In Hanami Mastery, I often need to do some text manipulations on my markdown files, for different needs. One example of it is, of course, HTML rendering based on my markdown files.
In this episode, I'm going to show you how I quickly transform markdown input into HTML output ready to be used by different tools.
The Problem
I'm going to write a CLI script, to take my markdown file content as input, and generate HTML out of it.
If you're wondering, why I need the console tool for this, the answer is pretty interesting. I'm using Podia as a hosting provider for my Hanami Mastery PRO episodes, courses, and all the premium content for rubyists wanting something more. However great their product is, their editor has some caveats.

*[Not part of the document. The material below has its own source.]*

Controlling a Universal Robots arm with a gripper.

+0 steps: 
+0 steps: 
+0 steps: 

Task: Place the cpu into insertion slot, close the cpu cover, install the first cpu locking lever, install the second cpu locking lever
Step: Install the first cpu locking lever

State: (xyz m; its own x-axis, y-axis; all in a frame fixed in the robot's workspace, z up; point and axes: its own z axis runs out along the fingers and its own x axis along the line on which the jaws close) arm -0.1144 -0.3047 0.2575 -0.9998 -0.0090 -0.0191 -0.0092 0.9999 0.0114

To easily copy and paste the content into Podia and publish effortlessly, I need to:
- Remove metadata from markdown
- Remove custom callout components
- Transform my content into HTML
- Transform my image links to include host information
- Transform all headers into an
h1
header
This sounds like a lot, but ruby can do wonders for us if used well so I can leave with it for now.
CommonMarker
To easily transform my markdown files into HTML, I'm going to work with the commonmarker gem.
CommonMarker is a small library that serves just one purpose - to take markdown as input, and make HTML documents out of it.
Maintained by Garen Torikian, it's one of the old but actively curated projects, that are just finished but widely used by the majority of markdown-based projects.
At this point, it's used by millions of people directly or indirectly, and if you work with markdown files, make sure you check it out or even sponsor the project!
Initial code
For this episode, I'm going to work with the code extracted from hanamimastery-cli gem.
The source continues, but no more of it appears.